Atkinson was there to answer one question above all others: why did he personally change the CIA whistleblower rules to let an anonymous CIA analyst file a complaint against the President using nothing but secondhand gossip?
He answered that question under oath.
The moment the session ended, Adam Schiff classified the entire transcript "Secret" and locked it in the basement SCIF of the Capitol.
Republicans who attended the briefing couldn't quote from it.
Members of Congress couldn't read it without Schiff's personal permission.
They couldn't bring phones. They couldn't take notes.
Eighteen other witnesses from the impeachment inquiry had their transcripts released. Atkinson's was the only one Schiff buried – the one document that could reveal how the whole operation was constructed.
Eric Ciaramella Built the Frame Against Trump Twice and Schiff Hid the Proof
Here's what Schiff needed nobody to know.
The anonymous "whistleblower" who triggered the impeachment effort was CIA analyst Eric Ciaramella – the same man who helped construct the fraudulent Russia interference intelligence assessment in 2017.
Two CIA operations. One target: Donald Trump.
Ciaramella had no firsthand knowledge of the July 25, 2019 phone call between Trump and Ukrainian President Zelensky.
Every allegation in his complaint began with "I learned from multiple officials" or "multiple officials told me." Watercooler gossip – exactly the kind of secondhand information the IC's own rules barred from triggering a whistleblower complaint against a president.
So Atkinson changed the rules.
They rewrote the rulebook in real time so one CIA operative could take down a sitting president anonymously.
Before filing that complaint, Ciaramella had already met with Schiff's staff and received guidance on how to proceed. Two former White House colleagues later told investigators they overheard Ciaramella and fellow Obama holdover Sean Misko discussing how to "take out" Trump within days of his inauguration.
The Ukraine phone call didn't spark the impeachment. It gave them the pretext they'd been hunting for since January 20, 2017.
The House Voted to Release It and Gabbard Moved Further
This week, House Intel Chairman Rick Crawford voted to release the Atkinson transcripts – noting that the widespread speculation surrounding the document reflects the American people's "complete and warranted mistrust of the Intelligence Community."
Crawford added that in "far too many instances, the IC hides behind the veil of overclassification."

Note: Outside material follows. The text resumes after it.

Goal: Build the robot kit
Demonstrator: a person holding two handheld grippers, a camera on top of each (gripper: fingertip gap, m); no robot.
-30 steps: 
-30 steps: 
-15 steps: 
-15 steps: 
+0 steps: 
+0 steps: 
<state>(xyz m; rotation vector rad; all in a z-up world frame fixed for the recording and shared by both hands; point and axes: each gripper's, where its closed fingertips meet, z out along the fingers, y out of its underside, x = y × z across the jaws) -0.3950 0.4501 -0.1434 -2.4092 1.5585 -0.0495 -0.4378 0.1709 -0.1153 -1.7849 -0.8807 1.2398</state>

Now Gabbard is going further.
Investigative reporter Paul Sperry reported Tuesday that Gabbard will declassify an additional top-secret document from Schiff's SCIF – one that goes beyond the Atkinson transcript and that Schiff wouldn't let even members of Congress see.
This isn't Gabbard's first time tearing down Schiff's wall.
In July 2025, Gabbard declassified the House Intelligence Committee's classified Russia report – the document Trump allies had tried and failed to release before Trump left office in 2021.
Attorney General Pam Bondi responded by announcing a DOJ strike force to assess the evidence and investigate potential legal steps.
The pattern is clear. The Intelligence Community constructed an operation – built on changed rules, an anonymous operative with a history of fabrication, and a chairman willing to bury the proof – then hid the evidence in a basement.
Six years later, the keys are in Tulsi Gabbard's hands.
Adam Schiff built a vault. He forgot who'd eventually be running the building.
Sources:
- Paul Sperry, Twitter/X, March 25, 2026.
- House Intelligence Committee, Statement from Chairman Rick Crawford, March 24, 2026.
- Margot Cleveland, "The Whistleblower's Form Was Changed Just Before His Complaint Went Public," The Federalist, October 2019.
- Paul Sperry, "Whistleblower Was Overheard in '17 Discussing With Ally How to Remove Trump," RealClearInvestigations, January 22, 2020.
- Congress.gov, H.Res.521 – Censuring Adam Schiff, 118th Congress, 2023.
- Fox News Digital, "Adam Schiff Has Faced Accusations of Classified Document Leaks for Years," August 2025.